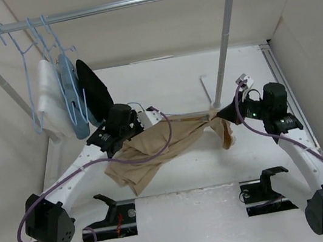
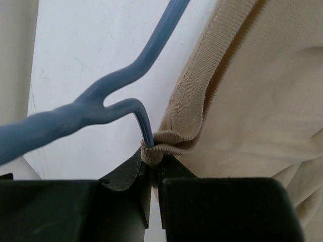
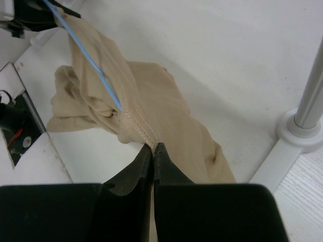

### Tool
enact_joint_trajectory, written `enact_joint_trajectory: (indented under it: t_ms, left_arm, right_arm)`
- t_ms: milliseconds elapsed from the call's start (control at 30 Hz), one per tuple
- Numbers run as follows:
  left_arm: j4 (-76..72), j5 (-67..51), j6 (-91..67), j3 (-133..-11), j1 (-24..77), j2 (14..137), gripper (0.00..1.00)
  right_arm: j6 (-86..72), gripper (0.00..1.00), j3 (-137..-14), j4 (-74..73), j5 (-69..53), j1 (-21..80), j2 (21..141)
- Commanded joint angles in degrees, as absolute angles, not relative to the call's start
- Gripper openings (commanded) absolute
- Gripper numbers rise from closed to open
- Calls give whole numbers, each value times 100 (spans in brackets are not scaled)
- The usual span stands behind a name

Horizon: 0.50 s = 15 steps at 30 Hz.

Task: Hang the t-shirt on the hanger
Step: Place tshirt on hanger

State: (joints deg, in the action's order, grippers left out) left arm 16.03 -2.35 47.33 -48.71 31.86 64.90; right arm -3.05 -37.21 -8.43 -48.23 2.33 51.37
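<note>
Clearly both pincers are clenched: the left gripper [image 2: 151, 160] bites the ribbed collar of the t-shirt [image 2: 242, 101] just where the hanger [image 2: 60, 120] wire runs down between its jaws, and the right gripper [image 3: 153, 150] grasps a stitched hem. The cloth stretches between them over the middle of the table [image 1: 168, 83], its bulk sagging toward the near left corner. Done well, I judge, the pull is gentle, easing the wire deeper through the neck without tugging the collar off.
</note>
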Motion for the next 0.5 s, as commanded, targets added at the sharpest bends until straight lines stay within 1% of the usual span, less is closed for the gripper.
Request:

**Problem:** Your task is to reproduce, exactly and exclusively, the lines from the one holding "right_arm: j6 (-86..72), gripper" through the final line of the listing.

**The answer:**
  right_arm: j6 (-86..72), gripper (0.00..1.00), j3 (-137..-14), j4 (-74..73), j5 (-69..53), j1 (-21..80), j2 (21..141)
- Commanded joint angles in degrees, as absolute angles, not relative to the call's start
- Gripper openings (commanded) absolute
- Gripper numbers rise from closed to open
- Calls give whole numbers, each value times 100 (spans in brackets are not scaled)
- The usual span stands behind a name

Horizon: 0.50 s = 15 steps at 30 Hz.

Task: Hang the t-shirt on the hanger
Step: Place tshirt on hanger

State: (joints deg, in the action's order, grippers left out) left arm 16.03 -2.35 47.33 -48.71 31.86 64.90; right arm -3.05 -37.21 -8.43 -48.23 2.33 51.37
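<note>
Clearly both pincers are clenched: the left gripper [image 2: 151, 160] bites the ribbed collar of the t-shirt [image 2: 242, 101] just where the hanger [image 2: 60, 120] wire runs down between its jaws, and the right gripper [image 3: 153, 150] grasps a stitched hem. The cloth stretches between them over the middle of the table [image 1: 168, 83], its bulk sagging toward the near left corner. Done well, I judge, the pull is gentle, easing the wire deeper through the neck without tugging the collar off.
</note>
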Motion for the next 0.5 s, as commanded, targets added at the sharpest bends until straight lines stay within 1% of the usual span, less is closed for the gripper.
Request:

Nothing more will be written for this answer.